Tracey’s KPIs for High-Performing Content Engines

Content metrics don’t have to stop at the number of articles shipped, keywords ranked, etc. 

Below, Tracey outlines her two quantitative priorities for SEO: 

  1. Tracking sessions — She considers tracking sessions more accurate than page views
  2. Time & bounce rate — A high bounce rate or low time spent (on the site, an article, or a page) might indicate your content isn’t matching the intent of the search

Combining the two (by matching sessions data with bounce rates plus time spent) can offer insights on what to manipulate or tweak to continue gaining traffic. 

Tracey also uses month-over-month session numbers with Ahrefs to gauge keyword performance. After all, 90% of her articles are published and optimized for one key phrase. 

Even if it’s a lower-volume keyword, she’ll track and note its improvement. 

Track Content Success Throughout Your Funnel

Further down the funnel, Tracey will track how many readers are (depending on the CTA) signing up for a newsletter or downloading an asset.
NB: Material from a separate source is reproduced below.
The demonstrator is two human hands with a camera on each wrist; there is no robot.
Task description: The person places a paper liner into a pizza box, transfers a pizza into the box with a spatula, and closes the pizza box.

For those who download an asset, she’ll ask: 

  • How many are clicking into the email to reach the asset? 
  • How many of those downloads then turn into MQLs? 

Even if someone downloads your materials, they’re still just a lead. 

So, it’s crucial to track how many people successfully move into your MQL flow and then have your sales division follow up accordingly. 

Eliminate Your Low-ROI Efforts

To cut down on low-return tasks and spending, Tracey tracks performance data like: 

  • Total session volume and session volume per channel
  • The success of new mediums (i.e., social promos and videos)
  • Which blog posts and article formats are garnering the most traction

If you’re sizing up your channel mix, she also stresses that just because something doesn’t drive an immense impact within the first few months — that doesn’t mean it’s not working at all. 

Ultimately, Tracey advises the following takeaways on metrics: 

  1. Look at your sessions, time on site, and conversion rates based on CTA
  2. Keep a close eye on your lead-to-MQL numbers from your blog
  3. Always track your metrics back to revenue
“I’m always looking for things to stop doing. If a task or investment in content isn’t generating returns, it’s just a pain in the butt that’s not worth it.”